I'm trying to parse a simple language defined as follows:
import Data.Functor.Identity
import Data.Text (Text)
import qualified Data.Text as T
import Text.Parsec
import qualified Text.Parsec.Expr as Expr
data G
= Low Int
| Up Int
| And G G
| Or G G
deriving stock (Eq, Show)
parseIt :: Text -> Either ParseError G
parseIt = parse defP "parseIt"
type Parser = Parsec Text ()
defP :: Parser G
defP = goP <* eof
where
goP :: Parser G
goP = Expr.buildExpressionParser table term
table :: Expr.OperatorTable Text () Identity G
table = [[binary And "&&", binary Or "||"]]
term :: Parser G
term =
choice
[ parens goP,
unary Up ">",
unary Low "<"
]
binary :: (G -> G -> G) -> String -> Expr.Operator Text () Identity G
binary func operator = Expr.Infix (string operator >> return func) Expr.AssocLeft
unary :: (Int -> G) -> String -> Parser G
unary mkSpec op = do
void $ string op
skipSpaces
mkSpec <$> numP
parens = between (symbol "(") (symbol ")")
where
symbol name = lexeme (string name)
lexeme p = do x <- p; skipSpaces; return x
skipSpaces = skipMany space
numP :: Parser Int
numP = do
xs <- many1 digit
return $ read xs
I have few test cases to exercise it:
import Control.Monad
import Test.Hspec
main :: IO ()
main = hspec spec
spec :: Spec
spec = do
describe "should be parsed" $ do
forM_
[ (">1", Up 1),
("< 42", Low 42),
(">1 && <42", Up 1 `And` Low 42),
(">1 || <2 && >5", Up 1 `Or` (Low 2 `And` Up 5)),
("((>1 || <2)) && >5", (Up 1 `Or` Low 2) `And` Up 5)
]
$ \(raw, expected :: G) ->
it (T.unpack raw) $ parseIt raw `shouldBe` Right expected
But they fail on binary operators:
should be parsed
>1 [✔]
< 42 [✔]
>1 && <42 [✘]
>1 || <2 && >5 [✘]
((>1 || <2)) && >5 [✘]
Failures:
test/Spec.hs:29:43:
1) parseVersionSpec, should be parsed, >1 && <42
expected: Right (And (Up 1) (Low 42))
but got: Left "parseIt" (line 1, column 3):
unexpected ' '
expecting digit, operator or end of input
To rerun use: --match "/parseVersionSpec/should be parsed/>1 && <42/"
test/Spec.hs:29:43:
2) parseVersionSpec, should be parsed, >1 || <2 && >5
expected: Right (Or (Up 1) (And (Low 2) (Up 5)))

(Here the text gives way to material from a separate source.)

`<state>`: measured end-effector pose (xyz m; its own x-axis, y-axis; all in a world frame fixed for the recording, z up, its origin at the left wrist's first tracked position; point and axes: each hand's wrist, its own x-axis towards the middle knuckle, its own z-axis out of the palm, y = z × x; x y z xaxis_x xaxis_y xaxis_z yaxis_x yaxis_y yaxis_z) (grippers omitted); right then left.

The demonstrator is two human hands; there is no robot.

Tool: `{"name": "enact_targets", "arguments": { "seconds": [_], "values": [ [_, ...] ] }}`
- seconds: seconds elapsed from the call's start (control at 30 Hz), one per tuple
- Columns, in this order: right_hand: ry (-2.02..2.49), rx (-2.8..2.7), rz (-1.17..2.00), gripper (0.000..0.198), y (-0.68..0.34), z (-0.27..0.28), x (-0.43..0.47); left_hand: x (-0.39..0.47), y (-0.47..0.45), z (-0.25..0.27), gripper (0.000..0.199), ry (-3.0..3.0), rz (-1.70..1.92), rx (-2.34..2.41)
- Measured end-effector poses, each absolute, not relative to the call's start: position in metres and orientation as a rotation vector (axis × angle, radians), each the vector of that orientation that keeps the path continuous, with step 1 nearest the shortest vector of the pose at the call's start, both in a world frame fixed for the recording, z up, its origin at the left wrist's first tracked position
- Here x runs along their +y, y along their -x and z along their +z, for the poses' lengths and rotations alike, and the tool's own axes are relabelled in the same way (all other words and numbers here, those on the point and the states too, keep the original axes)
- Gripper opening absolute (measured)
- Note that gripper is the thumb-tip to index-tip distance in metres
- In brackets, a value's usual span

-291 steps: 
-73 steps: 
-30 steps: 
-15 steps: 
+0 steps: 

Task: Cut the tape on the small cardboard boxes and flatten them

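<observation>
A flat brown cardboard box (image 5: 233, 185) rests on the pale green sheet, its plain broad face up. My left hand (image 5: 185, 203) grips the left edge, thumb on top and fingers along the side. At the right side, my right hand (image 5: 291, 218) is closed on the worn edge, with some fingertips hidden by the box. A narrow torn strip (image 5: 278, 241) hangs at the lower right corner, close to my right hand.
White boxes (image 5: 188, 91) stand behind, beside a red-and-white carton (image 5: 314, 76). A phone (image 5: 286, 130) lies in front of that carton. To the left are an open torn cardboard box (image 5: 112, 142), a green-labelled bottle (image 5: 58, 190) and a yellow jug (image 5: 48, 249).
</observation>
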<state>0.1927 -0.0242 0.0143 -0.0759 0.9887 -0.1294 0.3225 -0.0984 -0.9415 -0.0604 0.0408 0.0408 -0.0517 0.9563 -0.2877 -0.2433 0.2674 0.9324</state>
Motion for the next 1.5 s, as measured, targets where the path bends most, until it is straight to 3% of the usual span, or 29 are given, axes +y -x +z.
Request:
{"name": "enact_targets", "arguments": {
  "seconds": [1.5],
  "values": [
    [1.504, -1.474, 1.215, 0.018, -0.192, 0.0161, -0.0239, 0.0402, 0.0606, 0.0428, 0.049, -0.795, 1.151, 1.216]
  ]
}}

but got: Left "parseIt" (line 1, column 3):
unexpected ' '
expecting digit, operator or end of input
To rerun use: --match "/parseVersionSpec/should be parsed/>1 || <2 && >5/"
test/Spec.hs:29:43:
3) parseVersionSpec, should be parsed, ((>1 || <2)) && >5
expected: Right (And (Or (Up 1) (Low 2)) (Up 5))
but got: Left "parseIt" (line 1, column 5):
unexpected " "
expecting digit, operator or ")"
To rerun use: --match "/parseVersionSpec/should be parsed/((>1 || <2)) && >5/"
Randomized with seed 1024517159
Finished in 0.0016 seconds
5 examples, 3 failures
*** Exception: ExitFailure 1
I cannot find proper examples, any help would be appreciated.
The problem is that, in parsing ">1 && <42"
, term
parses ">1"
, but leaves a space at the beginning of the remainder of the input stream " && <42"
, which causes binary
to fail.
To properly handle whitespace, you should write a set of lexemes that each expect to start parsing at non-whitespace and take responsibility for absorbing any trailing whitespace when finished, and then write the rest of your parser in terms of these lexemes only, without using non-lexeme parsers like string
.
Move your lexeme
and symbol
definitions up to top-level, or at least the level of defP
's where
clause:
skipSpaces = skipMany space
lexeme p = do x <- p; skipSpaces; return x
symbol name = lexeme (string name)
Define numP
as a lexeme:
numP :: Parser Int
numP = lexeme $ do
xs <- many1 digit
return $ read xs
and in the rest of your parsers, make use only of the lexeme-level parsers numP
and symbol
.
For example, replace string
/skipSpaces
in unary
with symbol
:
unary mkSpec op = do
void $ symbol op
mkSpec <$> numP
This is a valid lexeme parser, because it parses the lexeme symbol op
followed by the lexeme numP
. Do the same in binary
:
binary :: (G -> G -> G) -> String -> Expr.Operator Text () Identity G
binary func operator = Expr.Infix (symbol operator >> return func) Expr.AssocLeft
Also, in your top-most parser defP
, allow leading whitespace:
defP :: Parser G
defP = skipSpaces *> goP <* eof
Finally, if you actually want &&
to have higher precedence than ||
, you need to replace:
table = [[binary And "&&", binary Or "||"]]
with:
table = [[binary And "&&"], [binary Or "||"]]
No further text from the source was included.